Entreprise Tunisienne d'Activités Pétrolières (ETAP) المؤسسة التونسـية للأنشـطة البترولـية
- Company type: State-owned Corporation
- Industry: Hydrocarbons
- Founded: 10 March 1972
- Headquarters: Tunis, Tunisia Tunisia
- Key people: Taieb El Kamel (Chairman) Ben Abdallah (Minister of Industry)
- Products: Petroleum Natural Gas Exploration & Production Crude oil Trading
- Services: Exploration and Production Services
- Net income: TD 1646,069 million (2018)
- Number of employees: 691 (2009)
- Subsidiaries: Joint Gas Société nationale de distribution du pétrole Numhyd Société tunisienne des lubrifiants
- Website: www.etap.com.tn

= Entreprise Tunisienne d'Activités Pétrolières =

Entreprise Tunisienne d'Activités Pétrolières (ETAP) is a state-owned industrial and commercial company in Tunisia directly in charge of the petroleum sector as well as the state's partnerships with foreign exploration and production operators.

==Overview==
ETAP was created by law N°72-22 on 10 March 1972, to manage petroleum exploration and production activities on behalf of the Tunisian government. ETAP is primarily active in endeavors related to attracting international oil companies to provide financing for exploration projects, particularly in the country's smaller oil fields. To help achieve this objective, Tunisia introduced a new hydrocarbon law (Law 99/93) that includes incentives with favorable fiscal regulations and additional legal flexibility of licensing procedures and terms. The new law has been effective since August 20, 2000. A provision for foreign corporations was a reduction in the tax rate from 75 to 50 percent, with ETAP taking a 40% share of the concession.

==Activities==
As of 2007, ETAP has granted a total of 44 exploration licenses to 42 international and domestic companies. Additionally, ETAP has been working in Syria with German-based Preussag to develop small oil fields and has signed an oil cooperation agreement with Iraq. In December 2004, the Syrian and Tunisian governments signed exploration agreements for areas in northeastern Syria. ETAP also has joint ventures with Sonatrach of Algeria and Libya's National Oil Corporation (NOC). The 50-50 joint venture with NOC, known as the Tunisian-Libyan Gas Transportation Company (Joint Gas), is the client of the Trans-Med gas pipeline, which will supply natural gas from the Libyan town Melitah to Gabes in southeast Tunisia.
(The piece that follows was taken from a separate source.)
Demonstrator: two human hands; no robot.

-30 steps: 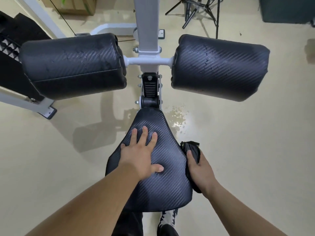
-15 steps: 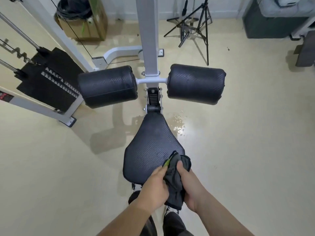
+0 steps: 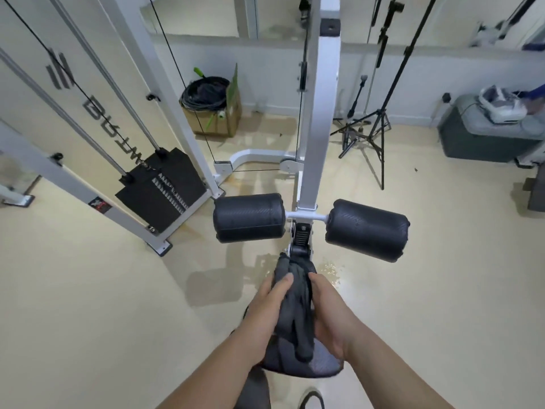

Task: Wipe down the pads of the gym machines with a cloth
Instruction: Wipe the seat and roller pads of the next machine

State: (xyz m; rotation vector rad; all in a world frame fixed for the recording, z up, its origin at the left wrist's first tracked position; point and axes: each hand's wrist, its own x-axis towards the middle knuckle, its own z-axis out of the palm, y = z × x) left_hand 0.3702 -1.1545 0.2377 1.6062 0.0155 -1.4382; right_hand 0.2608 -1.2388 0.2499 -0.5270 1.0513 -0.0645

In April 2005, the Mabdallah Saad al-Thani Corporation of the United Arab Emirates announced a five-year exploration agreement with ETAP for the El Jem block, while U.S.-based Rigo Oil Company announced an exploration agreement for the Tozeur-Sud block. By the end of 2005, ETAP had issued 41 permits (26 onshore and 15 offshore), leading to an increase in total investment in petroleum exploration to US$135 million. In February 2006, Tunisia awarded PetroCanada and Anadarko a two-year production sharing agreements (PSAs) with ETAP for the Cape Sirat and Bashtar blocks.

In February 2006, a 35-year-old exploration dispute between Tunisia and Malta was resolved. The two countries signed a joint development agreement of the continental shelf between Malta and Tunisia, which is located near the Tunisian Isis field and Libya's offshore Bouri field. On March 20, 2007, Lundin Petroleum AB announced that ETAP decided to exercise its participation option to acquire a 20% interest in the Oudna field, offshore Tunisia. Following ETAP's participation, Lundin Petroleum and Atlantis Holding Norway AS will each hold 40%. The Oudna field development was successfully completed and production commenced in November 2006 and is now producing over 20000 oilbbl/d. Average production for 2007 is estimated to be 14000 oilbbl/d.